Hundreds of unions representing workers in the global transport industry -- which accounts for 14 percent of global emissions -- have pledged to lower emissions significantly, develop sustainable transport alternatives and support regulation to reduce unnecessary transport needs in the coming years, according to a resolution adopted at a conference of the International Transport Workers' Federation (ITF) in Mexico City last month.

The Aug. 4 decision followed a yearlong collaboration between the ITF's Climate Change Working Group and ILR-New York City's Global Labor Institute (GLI). Based on a discussion document created through the partnership, the resolution was sponsored by 55 transport unions and unanimously adopted at the ITF World Congress.

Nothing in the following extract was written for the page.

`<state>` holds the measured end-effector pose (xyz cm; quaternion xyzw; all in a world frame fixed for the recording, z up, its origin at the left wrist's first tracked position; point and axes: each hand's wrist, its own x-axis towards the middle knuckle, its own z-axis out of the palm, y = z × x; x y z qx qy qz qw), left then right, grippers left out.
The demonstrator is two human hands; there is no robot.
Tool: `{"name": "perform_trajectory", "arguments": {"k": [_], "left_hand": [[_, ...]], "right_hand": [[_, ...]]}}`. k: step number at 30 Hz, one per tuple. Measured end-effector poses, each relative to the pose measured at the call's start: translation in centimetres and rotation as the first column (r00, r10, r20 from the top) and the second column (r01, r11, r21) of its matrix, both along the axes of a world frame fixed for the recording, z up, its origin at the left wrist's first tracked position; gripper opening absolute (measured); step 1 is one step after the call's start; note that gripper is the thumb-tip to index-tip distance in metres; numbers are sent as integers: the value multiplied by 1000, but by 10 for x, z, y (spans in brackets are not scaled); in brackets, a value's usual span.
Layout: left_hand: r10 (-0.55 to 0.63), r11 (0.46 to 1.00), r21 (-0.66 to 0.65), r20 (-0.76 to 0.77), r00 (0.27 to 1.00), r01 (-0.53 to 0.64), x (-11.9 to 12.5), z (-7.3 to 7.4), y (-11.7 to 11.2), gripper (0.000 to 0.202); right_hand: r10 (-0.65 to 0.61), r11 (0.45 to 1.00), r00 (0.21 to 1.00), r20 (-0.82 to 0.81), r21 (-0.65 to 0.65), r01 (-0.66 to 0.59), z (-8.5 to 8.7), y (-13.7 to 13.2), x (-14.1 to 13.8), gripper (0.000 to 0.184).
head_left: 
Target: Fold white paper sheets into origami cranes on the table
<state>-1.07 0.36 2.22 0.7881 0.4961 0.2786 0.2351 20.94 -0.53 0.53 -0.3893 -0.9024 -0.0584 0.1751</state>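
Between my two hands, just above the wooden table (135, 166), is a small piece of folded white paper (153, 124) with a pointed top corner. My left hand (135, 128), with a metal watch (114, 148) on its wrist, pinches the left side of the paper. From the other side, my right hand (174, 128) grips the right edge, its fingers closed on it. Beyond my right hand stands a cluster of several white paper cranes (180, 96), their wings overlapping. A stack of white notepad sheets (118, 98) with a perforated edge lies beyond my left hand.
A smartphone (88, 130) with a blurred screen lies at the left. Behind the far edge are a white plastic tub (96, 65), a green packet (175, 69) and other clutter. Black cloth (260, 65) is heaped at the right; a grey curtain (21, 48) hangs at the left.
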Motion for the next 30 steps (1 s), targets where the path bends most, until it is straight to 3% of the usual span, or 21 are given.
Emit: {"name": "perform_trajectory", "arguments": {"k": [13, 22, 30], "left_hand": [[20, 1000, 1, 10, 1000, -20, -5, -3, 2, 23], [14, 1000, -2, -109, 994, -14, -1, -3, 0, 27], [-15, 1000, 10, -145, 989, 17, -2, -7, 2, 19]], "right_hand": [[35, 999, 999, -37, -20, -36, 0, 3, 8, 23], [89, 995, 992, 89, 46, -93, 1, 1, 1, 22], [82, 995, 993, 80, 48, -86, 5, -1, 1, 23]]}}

"This is truly a historic event for the labor movement," said Lara Skinner, extension associate at GLI. Before the conference, she said, "some of the affiliates were saying, 'We want to work on climate change, but we're not really sure what we should be doing; what positions we should be taking.' This provides a policy framework for the affiliates to work from."

The conference preceded the quadrennial World Congress of the ITF, which represents more than 4.6 million transport workers in 760 unions from 154 countries. Affiliated unions represent workers in passenger and cargo transport via road, rail, shipping and aviation.

In the resolution, representatives noted that transport emissions are increasing around the world faster than any other energy-using sector of the economy.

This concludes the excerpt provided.